Tin pails were packed with a simple lunch — an apple, sandwich, corn muffin and an old-fashioned candy stick — like Laura might have carried to her prairie school. Students churned their own butter for lunch by passing a jar of cream around and shaking it very well while discussing the story.
“We were delighted to have the book talk so well-attended, “said Michele Runde, a member of the museum’s living history committee. “It was a fabulous start to the fun and educational programs we plan to offer in Mount Prospect’s own historic one-room schoolhouse.”
Watch The New Central School Fund-Raising Video
In their never-flagging effort to raise the final funds necessary to complete the restoration of the 1896 one-room Central School and open it to school groups and the general public, the Mount Prospect Historical Society is taking to social media and even crowd-funding.
Members of the Society wrote and produced a short video about why the re-opening of the historic District 57 school should matter to everyone and enlisted the help of Lions Park School fourth grader Nolan Hahn and his neighbor and friend, Anna Toneva, a sixth grader at Lincoln Junior High, who both appear in the video.

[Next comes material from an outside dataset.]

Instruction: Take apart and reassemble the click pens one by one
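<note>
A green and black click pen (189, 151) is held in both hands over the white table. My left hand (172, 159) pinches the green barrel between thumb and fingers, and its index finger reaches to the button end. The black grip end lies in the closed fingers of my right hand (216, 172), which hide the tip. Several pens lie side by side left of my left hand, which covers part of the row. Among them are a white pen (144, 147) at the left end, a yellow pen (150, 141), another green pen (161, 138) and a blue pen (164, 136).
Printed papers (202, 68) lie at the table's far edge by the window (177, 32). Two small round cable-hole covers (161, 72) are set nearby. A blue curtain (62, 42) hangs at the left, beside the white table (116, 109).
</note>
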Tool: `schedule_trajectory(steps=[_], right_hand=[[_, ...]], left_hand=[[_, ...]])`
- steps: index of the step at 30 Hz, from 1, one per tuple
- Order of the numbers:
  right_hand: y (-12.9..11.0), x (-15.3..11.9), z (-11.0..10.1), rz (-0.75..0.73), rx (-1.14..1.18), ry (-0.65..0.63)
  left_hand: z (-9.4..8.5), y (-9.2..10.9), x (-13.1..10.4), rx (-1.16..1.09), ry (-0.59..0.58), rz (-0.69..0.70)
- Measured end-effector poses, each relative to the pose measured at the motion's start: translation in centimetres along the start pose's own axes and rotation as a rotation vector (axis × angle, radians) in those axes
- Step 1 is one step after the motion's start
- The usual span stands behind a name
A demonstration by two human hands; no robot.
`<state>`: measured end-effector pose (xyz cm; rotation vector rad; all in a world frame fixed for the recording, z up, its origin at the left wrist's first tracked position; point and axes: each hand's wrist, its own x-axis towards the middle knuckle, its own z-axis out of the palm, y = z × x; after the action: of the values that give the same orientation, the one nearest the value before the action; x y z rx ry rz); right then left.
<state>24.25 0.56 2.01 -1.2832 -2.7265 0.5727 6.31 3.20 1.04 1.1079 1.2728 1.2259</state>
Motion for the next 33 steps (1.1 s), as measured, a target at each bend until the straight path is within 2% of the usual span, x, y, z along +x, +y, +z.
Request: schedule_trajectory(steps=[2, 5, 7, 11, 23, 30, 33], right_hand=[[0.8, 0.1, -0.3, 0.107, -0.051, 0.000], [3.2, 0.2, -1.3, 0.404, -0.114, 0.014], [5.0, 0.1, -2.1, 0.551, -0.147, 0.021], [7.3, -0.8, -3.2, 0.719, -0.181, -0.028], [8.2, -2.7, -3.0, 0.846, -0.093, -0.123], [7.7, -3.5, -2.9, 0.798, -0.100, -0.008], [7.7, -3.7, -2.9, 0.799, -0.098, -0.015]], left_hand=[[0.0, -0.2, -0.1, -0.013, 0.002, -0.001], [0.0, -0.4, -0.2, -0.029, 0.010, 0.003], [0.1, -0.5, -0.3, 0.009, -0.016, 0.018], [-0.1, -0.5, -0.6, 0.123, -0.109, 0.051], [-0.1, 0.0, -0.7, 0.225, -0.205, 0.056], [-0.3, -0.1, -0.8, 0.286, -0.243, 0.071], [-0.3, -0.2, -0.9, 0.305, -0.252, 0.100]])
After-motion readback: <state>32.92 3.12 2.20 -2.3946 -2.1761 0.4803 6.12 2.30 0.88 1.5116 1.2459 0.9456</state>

St. Paul Lutheran School third grade teacher Deb Rittle, a member of the Society’s board of directors and author of the curriculum which has already been developed for the restored schoolhouse, is also featured.
The video has been posted on the Society’s two websites, www.mtphist.org and www.yourcentralschool.org and its Facebook page at www.facebook.com/mphistory. The Society has also launched a Go Fund Me crowd-funding site (www.gofundme.com/centralschoolhouse) and the video can be seen there.
The video is also expected to be shown in local schools that are participating in the October “Cents for Central School” campaign to collect spare change for the restoration effort and it may even appear on the local cable channel, MPTV.
“Central School means a lot to me because I want to see part of our Mount Prospect history come back,” explained Hahn when asked about his participation. Hahn was the 2015 winner of the Celestial Celebration Rising Star Award, bestowed by Mount Prospect’s Special Events Commission. He was honored for his work making jewelry and selling it for the benefit of the historic schoolhouse.